= Roshanak Wardak =

Afghan doctor and politician

Roshanak Wardak (Pashto: روشنک وردگ; Dari: روشنک وردگ; born 1962) is an Afghan gynaecologist and former politician from Maidan Wardak Province. In 2021, she was named as one of the BBC's 100 Women, alongside fifty other Afghan women.

== Medical career ==
During the Afghan Civil War in the early 1990s, during which her father was killed, Wardak was a refugee in Pakistan, where she offered medical support to fellow refugees. Wardak later returned to Afghanistan and started practicing gynaecology in 1996 after hearing that over 40 women had died in childbirth in her native Maidan Wardak Province. She opened her first clinic that year, shortly before the start of the Taliban regime. During this period, Wardak was the only female doctor practicing in Maidan Wardak Province; she further challenged norms by refusing to wear the burqa, while still adhering to Islamic dress codes. Wardak resumed her full-time work as a doctor after her political career ended in 2010.

== Political career ==
Wardak's father and grandfather had both been local politicians, and in the 2005 parliamentary election Wardak stood as an independent candidate, and was elected as a member of the House of the People for Maidan Wardak Province. During her time as an MP, Wardak was critical of Western military intervention in Afghanistan, and supported forming relationships with the Taliban to come to more lasting agreements and to prevent further conflict.

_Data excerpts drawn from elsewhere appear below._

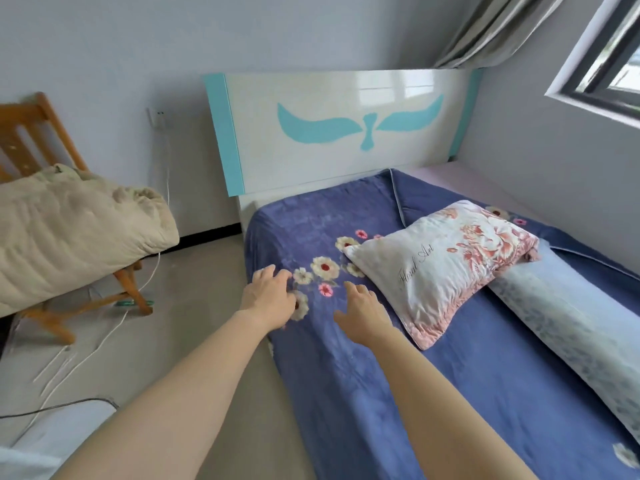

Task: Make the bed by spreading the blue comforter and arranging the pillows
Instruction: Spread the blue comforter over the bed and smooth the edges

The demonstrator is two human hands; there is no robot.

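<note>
The blue comforter (363, 368) with a flower print lies spread over the bed, one corner folded back near the headboard. A white pillow with pink flowers (443, 268) rests on it at an angle. Beside it to the right lies a long pale blue bolster (571, 317). My left hand (270, 296) hovers over the comforter's near left edge with fingers spread. My right hand (363, 310) is just right of it, fingers apart, close to the pillow's left corner. Neither hand holds anything.
A white headboard with a turquoise bird shape (346, 133) stands against the wall. A wooden chair (38, 133) at the left carries a folded beige quilt (69, 230). White cables (104, 341) trail over the floor. A window (606, 57) is in the right wall.
</note>
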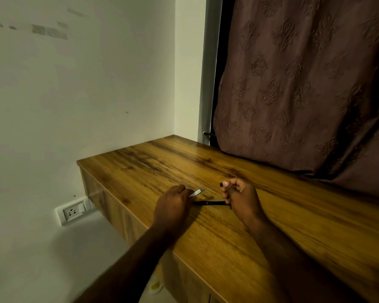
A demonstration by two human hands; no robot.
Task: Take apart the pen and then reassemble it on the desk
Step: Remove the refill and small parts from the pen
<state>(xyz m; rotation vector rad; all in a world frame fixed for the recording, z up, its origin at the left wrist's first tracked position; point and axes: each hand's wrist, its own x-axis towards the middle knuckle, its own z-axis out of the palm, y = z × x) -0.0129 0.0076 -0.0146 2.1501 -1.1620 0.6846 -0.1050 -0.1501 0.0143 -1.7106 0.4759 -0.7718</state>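
Observation:
Both hands rest on the wooden desk (260, 226) near its front edge. My left hand (173, 206) is closed on a thin pale pen part (197, 192) that sticks out to the right past the fingers. My right hand (241, 197) is curled shut; a small dark tip (221, 184) shows above the thumb. A black pen barrel (209, 202) lies flat between the two hands, its right end under my right hand's fingers. Whether the right hand grips the barrel is unclear.
The desk runs into a corner with a white wall (85, 84) on the left. A patterned brown curtain (304, 84) hangs over the back right of the desk. A white wall socket (73, 212) sits below the desk's left end.

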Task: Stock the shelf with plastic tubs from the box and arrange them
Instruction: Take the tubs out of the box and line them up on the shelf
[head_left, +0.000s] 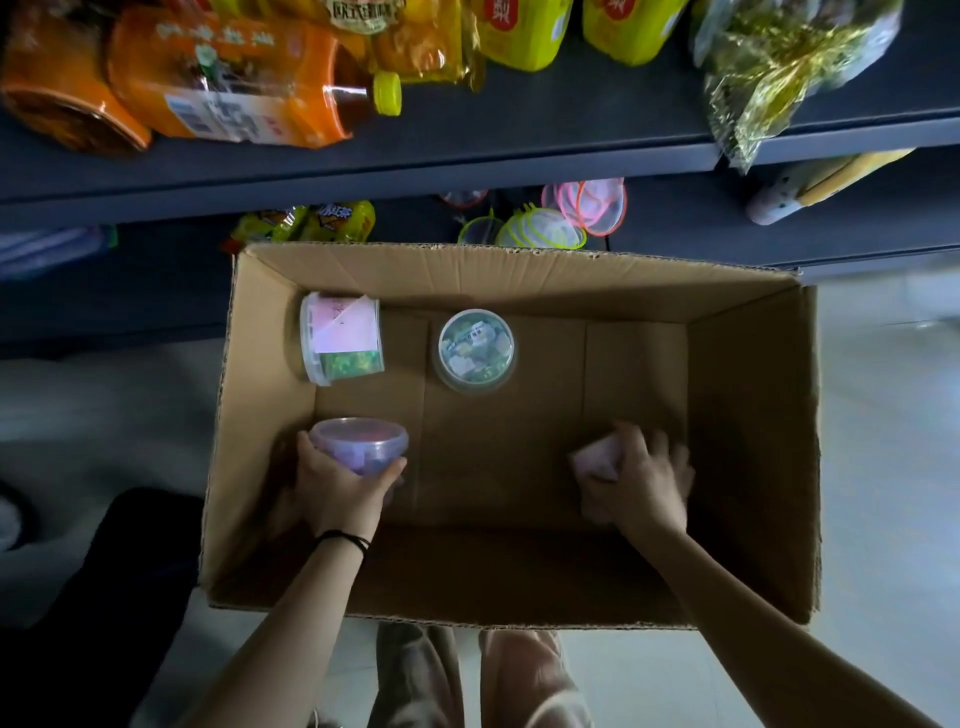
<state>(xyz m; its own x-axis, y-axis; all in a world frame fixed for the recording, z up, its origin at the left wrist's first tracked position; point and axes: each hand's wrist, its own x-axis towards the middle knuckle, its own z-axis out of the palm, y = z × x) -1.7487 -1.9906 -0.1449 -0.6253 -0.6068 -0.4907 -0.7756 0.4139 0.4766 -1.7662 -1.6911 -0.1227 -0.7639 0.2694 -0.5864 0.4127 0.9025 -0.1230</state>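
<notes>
Now left hand (343, 488) grips a purplish tub (363, 441), right hand (649, 478) a pink tub (597, 460).

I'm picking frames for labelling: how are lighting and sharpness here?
Head view: dim, deep shadow on the near wall of the brown cardboard box; the right hand and the pale pink tub it grips are motion-blurred; the purple clear-lidded plastic tub in the left hand is sharper.
</notes>
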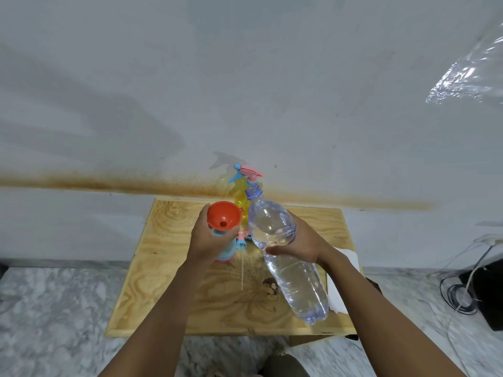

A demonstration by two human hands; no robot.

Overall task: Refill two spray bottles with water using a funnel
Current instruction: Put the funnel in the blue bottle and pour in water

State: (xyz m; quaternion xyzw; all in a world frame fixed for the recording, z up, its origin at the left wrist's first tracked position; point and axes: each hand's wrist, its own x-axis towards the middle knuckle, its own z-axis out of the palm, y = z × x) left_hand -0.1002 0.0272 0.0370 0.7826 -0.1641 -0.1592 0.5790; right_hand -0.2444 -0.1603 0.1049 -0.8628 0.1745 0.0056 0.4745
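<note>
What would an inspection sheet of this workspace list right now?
Surface: wooden board, dark marks near the middle.
Job's things: orange funnel sits in blue spray bottle; yellow spray bottle stands behind; removed spray head with tube lies on the board; water bottle tilted.
Clutter: white paper at the board's right edge.
Hands: left hand grips the blue spray bottle's neck; right hand grips the water bottle.
Cables: coiled cables on the marble floor, right.
Surroundings: white wall with a brown streak.
</note>
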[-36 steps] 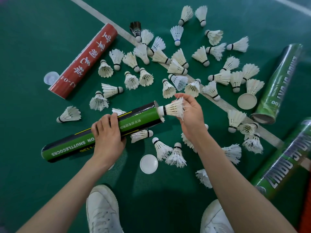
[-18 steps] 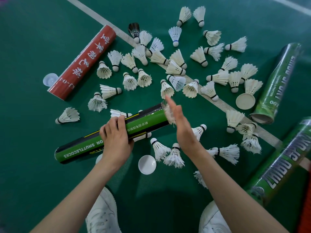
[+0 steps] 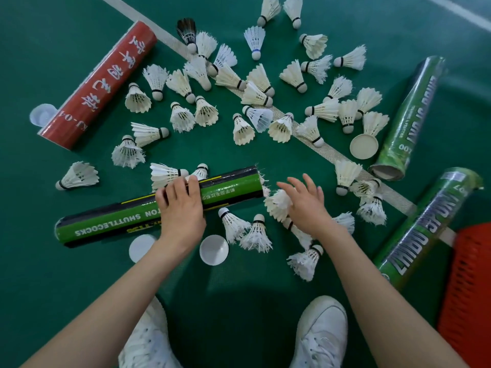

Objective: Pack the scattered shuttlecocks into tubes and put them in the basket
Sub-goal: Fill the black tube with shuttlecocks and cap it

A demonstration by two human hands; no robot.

She also praised elements of the Taliban government in place during the late 1990s, including the level of security they brought to the country; she was more critical of the subsequent Taliban insurgency, which she likened to a group of criminals. Wardak has also criticised the Taliban for its stance on female education, commenting in 2010 that Maidan Wardak Province had no girls' schools in its Pashtun districts where support for the Taliban was highest. Wardak continued working part-time as a doctor at a hospital in Saydabad during her tenure as an MP. Following the 2010 parliamentary election, Wardak stopped being an MP; during the election campaign she had received threats from Taliban officials, and accused other candidates of ballot stuffing.

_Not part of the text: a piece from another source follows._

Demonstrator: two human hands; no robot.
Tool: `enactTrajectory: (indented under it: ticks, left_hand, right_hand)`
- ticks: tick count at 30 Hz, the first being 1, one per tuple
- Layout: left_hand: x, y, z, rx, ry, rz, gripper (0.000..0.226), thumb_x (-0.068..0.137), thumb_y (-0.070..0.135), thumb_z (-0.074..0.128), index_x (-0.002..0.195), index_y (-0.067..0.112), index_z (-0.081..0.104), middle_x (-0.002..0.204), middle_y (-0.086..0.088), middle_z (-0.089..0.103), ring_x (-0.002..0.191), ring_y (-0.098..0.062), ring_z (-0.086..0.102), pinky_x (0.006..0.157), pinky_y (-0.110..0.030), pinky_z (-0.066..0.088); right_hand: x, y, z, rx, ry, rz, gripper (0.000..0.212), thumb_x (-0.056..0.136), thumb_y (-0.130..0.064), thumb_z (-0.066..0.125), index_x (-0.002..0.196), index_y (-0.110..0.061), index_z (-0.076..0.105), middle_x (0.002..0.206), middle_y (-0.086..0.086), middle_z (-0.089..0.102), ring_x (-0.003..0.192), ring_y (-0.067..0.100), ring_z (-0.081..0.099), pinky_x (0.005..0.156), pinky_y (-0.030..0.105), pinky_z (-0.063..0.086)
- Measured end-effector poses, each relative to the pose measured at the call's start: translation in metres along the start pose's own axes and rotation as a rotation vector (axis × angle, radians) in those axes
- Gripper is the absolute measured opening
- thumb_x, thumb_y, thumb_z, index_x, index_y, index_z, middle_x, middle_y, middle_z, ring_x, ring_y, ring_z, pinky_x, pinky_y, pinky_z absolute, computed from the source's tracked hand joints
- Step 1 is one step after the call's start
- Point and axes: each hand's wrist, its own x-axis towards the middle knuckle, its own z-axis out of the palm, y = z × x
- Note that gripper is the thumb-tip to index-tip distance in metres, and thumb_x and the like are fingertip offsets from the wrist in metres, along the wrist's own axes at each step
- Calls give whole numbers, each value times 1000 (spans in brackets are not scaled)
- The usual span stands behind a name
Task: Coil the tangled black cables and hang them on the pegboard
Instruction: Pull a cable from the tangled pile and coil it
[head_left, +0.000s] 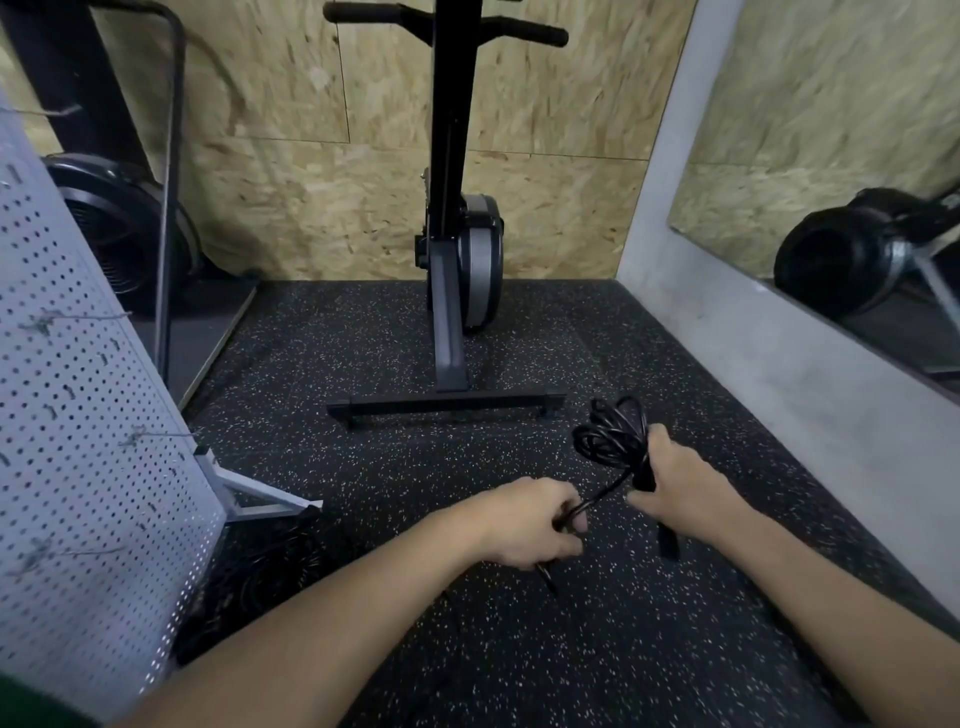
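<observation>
The coiled black cable (609, 437) stands lengthwise up and away from the right hand (675, 483), which is wrapped round its lower end. One strand slants down to the left hand (530, 525), whose curled fingers grip it.

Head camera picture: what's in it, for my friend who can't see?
A person's right hand grips a bundle of black cable loops while the left hand holds its loose strand, above a speckled floor. A white pegboard stands at left, an exercise machine ahead.
</observation>
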Motion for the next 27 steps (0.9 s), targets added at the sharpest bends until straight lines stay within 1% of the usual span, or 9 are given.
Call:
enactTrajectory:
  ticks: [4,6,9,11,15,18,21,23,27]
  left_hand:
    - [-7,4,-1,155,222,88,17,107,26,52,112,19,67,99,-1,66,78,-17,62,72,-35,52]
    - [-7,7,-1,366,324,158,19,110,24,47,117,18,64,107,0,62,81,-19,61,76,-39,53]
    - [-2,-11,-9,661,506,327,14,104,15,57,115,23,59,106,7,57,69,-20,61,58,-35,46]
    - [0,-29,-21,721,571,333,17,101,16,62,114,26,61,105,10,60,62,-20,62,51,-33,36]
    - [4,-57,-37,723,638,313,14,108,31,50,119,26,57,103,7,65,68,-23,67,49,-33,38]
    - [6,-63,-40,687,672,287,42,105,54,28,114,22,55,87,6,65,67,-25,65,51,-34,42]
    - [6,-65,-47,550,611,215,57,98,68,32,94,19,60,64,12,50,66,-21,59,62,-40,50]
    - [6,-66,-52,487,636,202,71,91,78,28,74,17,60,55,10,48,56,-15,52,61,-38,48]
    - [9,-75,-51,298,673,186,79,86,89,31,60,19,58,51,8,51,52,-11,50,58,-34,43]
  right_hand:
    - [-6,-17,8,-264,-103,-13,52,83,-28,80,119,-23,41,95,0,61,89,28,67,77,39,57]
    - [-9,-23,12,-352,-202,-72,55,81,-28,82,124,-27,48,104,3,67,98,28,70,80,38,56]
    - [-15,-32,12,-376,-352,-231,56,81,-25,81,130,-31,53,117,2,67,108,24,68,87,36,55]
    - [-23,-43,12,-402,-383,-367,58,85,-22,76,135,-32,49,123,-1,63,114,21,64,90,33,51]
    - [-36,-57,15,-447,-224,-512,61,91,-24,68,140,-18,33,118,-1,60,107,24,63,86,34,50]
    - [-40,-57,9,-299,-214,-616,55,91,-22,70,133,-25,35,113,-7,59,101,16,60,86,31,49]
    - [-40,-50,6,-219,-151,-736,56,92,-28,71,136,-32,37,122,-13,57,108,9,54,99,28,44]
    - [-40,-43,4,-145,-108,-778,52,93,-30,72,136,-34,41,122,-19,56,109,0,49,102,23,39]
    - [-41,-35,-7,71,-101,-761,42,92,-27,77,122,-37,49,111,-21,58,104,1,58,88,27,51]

Wardak initially praised the Taliban's return to power following the fall of Kabul in August 2021, considering the previous government led by Ashraf Ghani to have been corrupt. She has since become more critical of the regime, particularly with regards to its position on girls education, and has advocated publicly for the reopening of girls' schools throughout the country.

== Personal life ==
Wardak was born and raised in Maidan Wardak Province, Afghanistan. As of 2021, Wardak is unmarried and lives in Saydabad, where she operates a private clinic.

== Recognition ==
She was recognized as one of the BBC's 100 women of 2021.